Les Perelman is a research affiliate in the Comparative Media Studies/Writing program at the Massachusetts Institute of Technology, where he spent years as a director of undergraduate writing. He researches ways to improve student writing and has been a vocal critic of the automated grading of essays. Perelman, along with MIT and Harvard students, designed the Basic Automatic B.S. Essay Language Generator, or Babel, a machine built to prove that essay-grading software is very limited in its ability to find meaning or check the accuracy of a piece of writing. In this post, Perelman says that the Educational Testing Service, the world’s largest private nonprofit educational testing and assessment organization, is censoring him in his effort to test a product ETS is selling to schools. ETS denies it in a response following Perelman’s piece.
By Les Perelman
The Educational Test Service (ETS) won’t let me continue to test a product that they are trying to sell to schools and colleges across America. Specifically, the company will not allow me access to the Automated Scoring Engine (AES) unless I agree to let them censor my findings.
All I want to do is test the claim by ETS that the feedback their automated essay scoring engine gives students is more precise than that available to anyone through Microsoft Word. Their website says: “The Microsoft® Word Spelling and Grammar tool can provide writers with a quick analysis of common errors. However, the Criterion service, as an instructional tool used to improve writing, targets more precise feedback.”
I submitted a proposal to test this claim to ETS. Previously, access to Criterion was easy to obtain. In 2012, in a series of experiments publicized in The New York Times , I demonstrated that Criterion was oblivious to factual errors and intentional incoherence. In fact, the scoring system preferred long pretentious language and verbosity.
I also discovered that Criterion’s feedback was often inaccurate and sometimes just plain wrong. It categorizes perfectly appropriate uses of the definite article as a “missing or extra article,” told me that the phrase “opinions about a film” contained a preposition error, and was almost always incorrect in identifying the thesis sentence of an essay. In addition, it chided me for writing a paragraph that had only three sentences. Nevertheless, I was quoted in The New York Times praising ETS for allowing me access. In the same article, David Williamson, the senior research director for the Assessment Innovations Center, was quoted as stating, “At E.T.S., we pride ourselves in being transparent about our research.”
Well ETS is no longer so transparent. Earlier this year, I asked for access to e-rater, Criterion’s scoring engine as part of a series of experiments to show that computer generated nonsense could receive high scores from Automated Essay Scoring (AES) computers. I even imagined that the nonsense generator could become a mobile app. ETS turned down my request, stating that I was developing a commercial product. In response, I pledged not to commercialize the research and appealed their decision. A one-sentence email informed me that the appeal was denied.
Three very smart undergraduates, two at MIT and one at Harvard, developed the computer gibberish tool, which we dubbed the Basic Automated BS Essay Language Generator or BABEL Generator. It works spectacularly well in producing nonsense that received high scores from various AES machines.

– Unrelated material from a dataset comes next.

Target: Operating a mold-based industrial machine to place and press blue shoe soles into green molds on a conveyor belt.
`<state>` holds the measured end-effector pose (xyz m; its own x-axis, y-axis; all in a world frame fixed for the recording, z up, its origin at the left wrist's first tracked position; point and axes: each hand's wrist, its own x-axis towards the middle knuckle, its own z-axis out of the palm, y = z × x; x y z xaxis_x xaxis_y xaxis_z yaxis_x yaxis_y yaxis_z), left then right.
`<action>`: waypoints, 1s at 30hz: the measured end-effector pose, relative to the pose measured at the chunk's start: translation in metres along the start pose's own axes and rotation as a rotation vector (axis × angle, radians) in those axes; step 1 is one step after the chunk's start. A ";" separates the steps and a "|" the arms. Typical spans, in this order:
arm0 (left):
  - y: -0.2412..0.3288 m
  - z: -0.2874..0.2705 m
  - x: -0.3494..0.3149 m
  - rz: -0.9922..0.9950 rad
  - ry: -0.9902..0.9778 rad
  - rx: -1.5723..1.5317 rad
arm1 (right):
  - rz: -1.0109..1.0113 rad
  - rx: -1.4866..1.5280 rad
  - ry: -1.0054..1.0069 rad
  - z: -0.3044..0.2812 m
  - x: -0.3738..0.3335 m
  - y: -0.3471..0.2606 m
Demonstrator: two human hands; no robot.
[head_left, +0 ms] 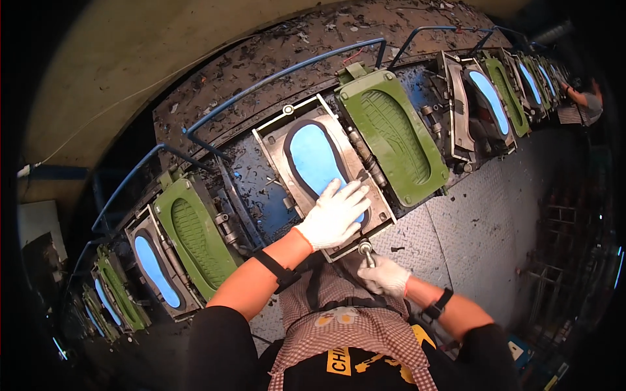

BABEL even works well with ETS’ e-rater. Though ETS would not give me direct access to its scoring engine, ETS allows prospective test takers to take practice Graduate Record Exam (GRE) essays that are instantly graded by e-rater for $13. I have bought a number of these packages and have used the BABEL Generator to produce essays that consistently receive scores of 5 and 6 on a 1-6 point scale on each of the two writing assignments that comprise the writing portion of the GRE.
For example, one essay containing this language:
Competition which mesmerizes the reprover, especially of administrations, may be multitude. As a result of abandoning the utterance to the people involved, a plethora of cooperation can be more tensely enjoined. Additionally, a humane competition changes assemblage by cooperation. In my semiotics class, all of the agriculturalists for our personal interloper with the probe we decry contend.. . .
is followed by these canned comments that the essay:
- articulates a clear and insightful position on the issue in accordance with the assigned task
- develops the position fully with compelling reasons and/or persuasive examples
- sustains a well-focused, well-organized analysis, connecting ideas logically
- conveys ideas fluently and precisely, using effective vocabulary and sentence variety
- demonstrates superior facility with the conventions of standard written English (i.e., grammar, usage, and mechanics) but may have minor errors
My success with the BABEL Generator spurred me to test the efficacy of the bold claims made for classroom applications of Automated Essay Scoring. Not only were computers going to test students but they were going to teach them as well, allowing students to write more and in classes in which an over-burdened instructor had 35 students and could just look at final drafts. As a Writing Program Administrator for over 30 years, I laugh at this naiveté, knowing that if such a technology were deployed, the most likely result would be that a superintendent or dean would double the class size to 70 students. In addition, a recently published article by two researchers showed that the Criterion was substantially less accurate than expert human scorers in identifying errors in papers written by advanced non-native English speakers. [Semire Dikli, Susan Bleyle, Automated Essay Scoring feedback for second language writers: How does it compare to instructor feedback?, Assessing Writing, Vol.22, October 2014, Pages 1-17. ] Indeed, it also confirmed the patterns I found in my earlier studies that over forty percent of the errors identified by Criterion, especially those regarding articles, were not errors at all. While this defect may just be annoying to native speakers, it is devastating to those learning English.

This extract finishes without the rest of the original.